Проявляя такое же скудоумие и малодушие, отрекаясь от тютчевских взглядов, мы заодно отрицаем и пушкинские: они оба были едины в своем патриотизме — перечитайте “Клеветникам России”!
Нам сейчас важно понять, что патриотические убеждения Тютчев не вычитал или услышал — нет, они выросли из глубин его существа и составили центр, сердцевину души. Здесь не обойтись без поддержки Ивана Аксакова: “Силой собственного труда, идя путем совершенно самостоятельным, своеобразным и независимым, без сочувствия и поддержки, без помощи тех непосредственных откровений, которые каждый, неведомо для себя, почерпывает у себя дома, в отечестве, из окружающих его стихий церкви и быта, — напротив: наперекор окружавшей его среде и могучим влияниям — Тютчев не только пришел к выводам, совершенно сходным с основными славянофильскими положениями, но и к их чаяниям и гаданиям — а в некоторых политических своих соображениях явился еще более крайним”.
Значит, существует таинственно-нерушимая связь души Тютчева и “души”, если так выразиться, славянофильства; и найти точку схождения их означает приблизиться к тайне не только поэта — но к тайне России.
Уверен: “ключом” этой тайны является тема — или проблема — х а о с а.
Именно хаос, клубящийся в основанье, в истоках — а может быть, и в отдаленном итоге — всего мироздания, создает те трагические противоречия, которыми так наполнены души России и Тютчева; борьба именно с хаосом создает напряжение непрерывной тревоги, заполняющей сердце поэта — и наполняющей каждую русскую душу; но зато и энергии хаоса, которые все же порой удается, с Божьей помощью, просветлить, — рождают такую гармонию, какой еще не было в мире.
Тютчев — поэт совмещенных противоречий, поэт просветленно-преображенного хаоса (который, однако, так густо клубится под тонким покровом прозрачнейшей ткани стихов); Россия — страна совмещенных противоречий, которой едва удается создать сколь-нибудь постоянные формы общественной жизни, как тут же они разрушаются бурей, поднявшейся de profundis, из бездны; и вот почему Тютчев есть, может быть, самый русский поэт, выразитель такой глубины, такой русской тайны — какой не выражал даже Пушкин.

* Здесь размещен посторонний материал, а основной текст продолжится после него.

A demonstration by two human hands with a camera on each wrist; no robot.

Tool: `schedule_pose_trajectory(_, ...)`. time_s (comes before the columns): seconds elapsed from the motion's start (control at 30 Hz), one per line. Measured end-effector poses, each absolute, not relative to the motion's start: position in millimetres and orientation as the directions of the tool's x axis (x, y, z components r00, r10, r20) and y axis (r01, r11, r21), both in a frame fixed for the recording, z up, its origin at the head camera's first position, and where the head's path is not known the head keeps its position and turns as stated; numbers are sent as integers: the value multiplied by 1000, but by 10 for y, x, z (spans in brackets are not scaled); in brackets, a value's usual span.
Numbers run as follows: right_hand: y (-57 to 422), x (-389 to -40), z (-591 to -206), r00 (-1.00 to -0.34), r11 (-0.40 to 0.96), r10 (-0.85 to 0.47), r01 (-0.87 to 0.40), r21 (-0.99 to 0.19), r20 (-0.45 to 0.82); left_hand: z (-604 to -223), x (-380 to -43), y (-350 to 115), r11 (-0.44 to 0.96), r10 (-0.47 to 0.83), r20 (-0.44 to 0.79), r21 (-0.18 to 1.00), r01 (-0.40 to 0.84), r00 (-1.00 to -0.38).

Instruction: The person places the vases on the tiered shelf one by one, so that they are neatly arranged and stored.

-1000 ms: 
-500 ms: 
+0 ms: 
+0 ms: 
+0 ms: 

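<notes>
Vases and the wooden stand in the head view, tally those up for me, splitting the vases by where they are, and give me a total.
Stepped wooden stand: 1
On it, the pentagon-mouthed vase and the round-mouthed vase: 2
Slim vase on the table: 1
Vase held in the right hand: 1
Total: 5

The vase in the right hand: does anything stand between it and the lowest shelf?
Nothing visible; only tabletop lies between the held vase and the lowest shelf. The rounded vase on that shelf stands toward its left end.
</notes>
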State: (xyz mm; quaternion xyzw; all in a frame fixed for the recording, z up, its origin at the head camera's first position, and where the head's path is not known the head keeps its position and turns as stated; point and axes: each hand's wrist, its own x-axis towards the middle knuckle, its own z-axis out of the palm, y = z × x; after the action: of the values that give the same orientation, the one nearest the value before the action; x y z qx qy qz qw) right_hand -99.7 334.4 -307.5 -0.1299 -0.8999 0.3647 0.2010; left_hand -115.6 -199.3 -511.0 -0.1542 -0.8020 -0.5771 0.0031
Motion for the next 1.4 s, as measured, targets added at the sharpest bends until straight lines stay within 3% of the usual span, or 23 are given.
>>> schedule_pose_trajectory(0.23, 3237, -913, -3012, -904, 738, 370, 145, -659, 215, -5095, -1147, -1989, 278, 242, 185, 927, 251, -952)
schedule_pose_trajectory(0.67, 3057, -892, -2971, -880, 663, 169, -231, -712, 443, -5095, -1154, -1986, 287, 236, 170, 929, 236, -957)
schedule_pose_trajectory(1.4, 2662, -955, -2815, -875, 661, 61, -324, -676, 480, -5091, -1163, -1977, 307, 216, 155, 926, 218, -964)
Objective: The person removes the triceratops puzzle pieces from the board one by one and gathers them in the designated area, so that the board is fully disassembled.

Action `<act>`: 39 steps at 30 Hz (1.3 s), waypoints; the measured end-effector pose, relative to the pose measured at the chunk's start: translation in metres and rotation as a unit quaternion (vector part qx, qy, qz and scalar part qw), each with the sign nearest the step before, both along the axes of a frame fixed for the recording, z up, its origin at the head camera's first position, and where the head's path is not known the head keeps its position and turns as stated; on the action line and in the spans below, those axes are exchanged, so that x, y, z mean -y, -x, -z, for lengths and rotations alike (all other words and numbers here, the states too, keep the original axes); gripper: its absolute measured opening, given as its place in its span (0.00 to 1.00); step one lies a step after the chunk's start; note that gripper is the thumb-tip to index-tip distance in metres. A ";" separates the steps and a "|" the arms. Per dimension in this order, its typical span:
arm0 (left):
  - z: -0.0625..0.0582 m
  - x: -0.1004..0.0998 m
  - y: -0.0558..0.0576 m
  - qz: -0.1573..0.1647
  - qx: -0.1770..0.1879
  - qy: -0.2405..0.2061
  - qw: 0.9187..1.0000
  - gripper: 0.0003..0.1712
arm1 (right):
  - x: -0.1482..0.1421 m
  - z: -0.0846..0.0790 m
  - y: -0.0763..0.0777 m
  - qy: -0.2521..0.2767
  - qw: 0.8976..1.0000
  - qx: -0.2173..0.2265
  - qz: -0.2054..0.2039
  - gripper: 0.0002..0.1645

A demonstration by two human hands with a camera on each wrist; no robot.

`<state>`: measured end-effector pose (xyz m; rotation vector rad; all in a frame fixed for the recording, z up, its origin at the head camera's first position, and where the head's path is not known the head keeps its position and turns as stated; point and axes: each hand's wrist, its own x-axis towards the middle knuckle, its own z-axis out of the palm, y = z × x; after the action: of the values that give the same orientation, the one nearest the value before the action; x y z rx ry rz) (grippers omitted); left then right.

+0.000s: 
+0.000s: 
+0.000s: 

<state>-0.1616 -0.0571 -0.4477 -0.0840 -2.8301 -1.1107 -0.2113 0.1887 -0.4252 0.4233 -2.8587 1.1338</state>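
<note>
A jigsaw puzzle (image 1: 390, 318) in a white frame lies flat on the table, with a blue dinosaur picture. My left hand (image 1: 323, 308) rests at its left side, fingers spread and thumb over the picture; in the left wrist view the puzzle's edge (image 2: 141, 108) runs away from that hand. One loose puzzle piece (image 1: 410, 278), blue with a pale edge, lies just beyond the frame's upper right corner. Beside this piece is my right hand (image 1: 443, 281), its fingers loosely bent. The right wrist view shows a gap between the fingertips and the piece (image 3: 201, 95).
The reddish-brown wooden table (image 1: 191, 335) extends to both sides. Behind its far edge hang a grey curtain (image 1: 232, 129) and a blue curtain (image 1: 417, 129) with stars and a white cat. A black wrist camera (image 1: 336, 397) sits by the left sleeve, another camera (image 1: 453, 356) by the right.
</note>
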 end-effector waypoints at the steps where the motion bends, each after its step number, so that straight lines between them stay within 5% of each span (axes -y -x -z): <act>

Чтоб не запутать, не затемнить эту самую важную мысль, обратимся в отдельной главе к теме хаоса, как ее понимал и высказывал Тютчев, — а затем уж покажем, что основным содержанием “духа жизни” России (слова А. С. Хомякова) также является титанический труд по удержанию и просветлению хаоса.
IX
После В. Соловьева рассуждения на тему “хаос у Тютчева” будут в значительной степени повторением сказанного. Поэтому сразу предоставляю слово философу:
“Х а о с, т. е. отрицательная беспредельность, зияющая бездна всякого безумия и безобразия, демонические порывы, восстающие против всего положительного и должного, — вот глубочайшая сущность мировой души и основа всего мироздания. Космический процесс вводит эту хаотическую стихию в пределы всеобщего строя, подчиняет ее разумным законам, постепенно воплощая в ней идеальное содержание бытия, давая этой дикой жизни смысл и красоту. Но и введенный в пределы всемирного строя, хаос дает о себе знать мятежными движениями и порывами. Это присутствие хаотического, иррационального начала в глубине бытия сообщает различным явлениям природы ту свободу и силу, без которых не было бы и самой жизни и красоты. Жизнь и красота в природе — это борьба и торжество света над тьмою, но этим необходимо предполагается, что тьма есть действительная сила. И для красоты вовсе не нужно, чтобы темная сила была уничтожена в торжестве мировой гармонии; достаточно, чтобы светлое начало овладело ею, подчинило ее себе, до известной степени воплотилось в ней, ограничивая, но не упраздняя ее свободу и противоборство... Хаос, т.е. само безобразие, есть необходимый фон всякой земной красоты, и эстетическое значение таких явлений, как бурное море или ночная гроза, зависит именно от того, что “под ними хаос шевелится”. В изображении всех этих явлений природы, где яснее чувствуется ее темная основа, Тютчев не имеет себе равных...”.
Затем следуют рассуждения В. Соловьева о русском пути, о всемирной задаче России и о славянофильстве Тютчева, в которых — отрадно отметить! — великий философ, по сути, согласен с великим поэтом. Добавить можно лишь вот что.
Хаос, который так чувствовал Тютчев, имел в его восприятии как бы разные уровни. Так, был хаос народной души. В статье “Россия и Германия” Тютчев писал: “У народа есть более сильные побуждения, чем вся его воля, весь рассудок... в нем сидят органические недуги, с коими не могут справиться ни один закон, ни одна система управления...”.